Write out the data below exactly as given, without any of its pictures.

================================

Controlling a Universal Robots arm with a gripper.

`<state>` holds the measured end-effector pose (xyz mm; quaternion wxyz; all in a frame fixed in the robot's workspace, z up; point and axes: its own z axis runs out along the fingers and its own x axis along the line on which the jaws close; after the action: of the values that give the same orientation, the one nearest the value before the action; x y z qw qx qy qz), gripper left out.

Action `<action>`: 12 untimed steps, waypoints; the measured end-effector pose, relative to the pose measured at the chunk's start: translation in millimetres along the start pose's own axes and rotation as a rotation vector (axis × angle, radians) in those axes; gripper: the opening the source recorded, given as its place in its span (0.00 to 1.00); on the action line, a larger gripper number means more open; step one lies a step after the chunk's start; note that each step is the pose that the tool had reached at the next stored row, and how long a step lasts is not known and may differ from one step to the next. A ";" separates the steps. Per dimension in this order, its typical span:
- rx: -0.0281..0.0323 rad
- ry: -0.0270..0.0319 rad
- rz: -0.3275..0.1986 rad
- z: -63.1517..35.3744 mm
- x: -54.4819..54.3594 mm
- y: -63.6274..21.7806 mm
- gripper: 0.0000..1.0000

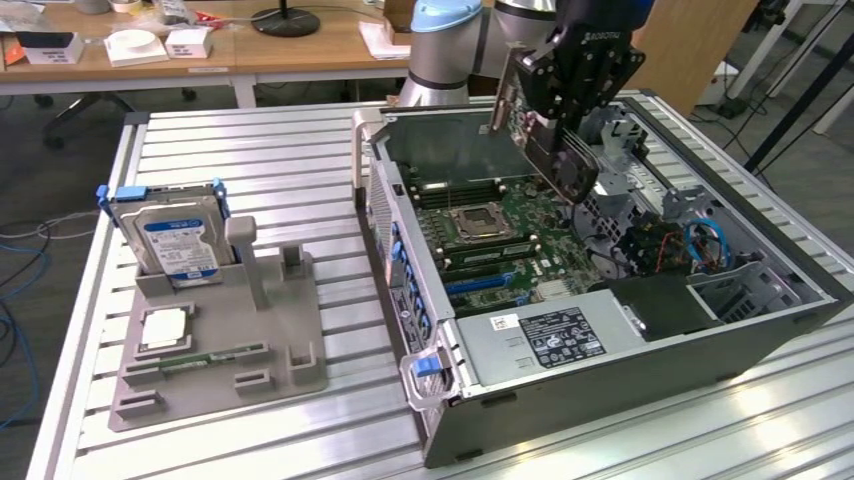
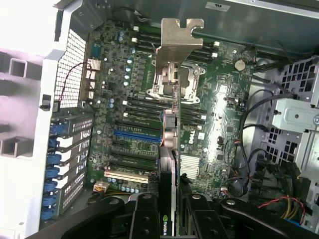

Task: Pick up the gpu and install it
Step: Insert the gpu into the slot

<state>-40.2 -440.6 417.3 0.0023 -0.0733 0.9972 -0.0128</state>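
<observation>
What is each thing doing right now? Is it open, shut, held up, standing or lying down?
gripper: shut on the gpu.
gpu: held tilted in the air over the motherboard, not in a slot.
computer case: lying on its side, open on top.
hard drive: standing upright in the grey holder, untouched.
</observation>
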 end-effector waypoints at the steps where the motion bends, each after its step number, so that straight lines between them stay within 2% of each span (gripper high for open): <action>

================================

● TASK RESULT:
Controlling a Universal Robots arm with a gripper.

`<state>` holds the measured end-effector pose (xyz mm; quaternion wxyz; all in a frame fixed in the robot's workspace, z up; point and axes: its own z axis runs out along the fingers and its own x axis along the line on which the jaws close; after the action: of the values that give the same orientation, the one nearest the value before the action; x y z qw qx qy qz), gripper left out.

Action `<action>`: 12 untimed steps, waypoints; the measured end-effector pose, relative to the pose measured at the chunk's start: translation in millimetres along the start pose's own axes and rotation as a rotation vector (axis × angle, radians) in those axes; gripper: the opening the source recorded, given as its place in its span (0.00 to 1.00); on the action line, a larger gripper number means more open; step one lies a step after the chunk's start; note that each step is the pose that the tool had reached at the next stored row, and how long a step lasts is not known and may differ from one step to the next. A ";" separates the steps. Per dimension in this order, its typical span:
- rx: -0.0281..0.0323 rad
- ry: -0.0270..0.0319 rad
- rz: -0.3275..0.1986 rad
- z: -63.1517..35.3744 mm
- x: -54.4819..54.3594 mm
- y: -63.6274..21.7806 mm
- gripper: 0.0000..1.0000


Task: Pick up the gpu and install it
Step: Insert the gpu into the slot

<state>-40.2 -440.6 417.3 0.0023 -0.0733 0.9972 -0.0128</state>
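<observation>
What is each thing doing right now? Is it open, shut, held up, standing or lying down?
gripper: shut on the gpu.
gpu: held tilted in the air over the motherboard, not in a slot.
computer case: lying on its side, open on top.
hard drive: standing upright in the grey holder, untouched.
</observation>
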 end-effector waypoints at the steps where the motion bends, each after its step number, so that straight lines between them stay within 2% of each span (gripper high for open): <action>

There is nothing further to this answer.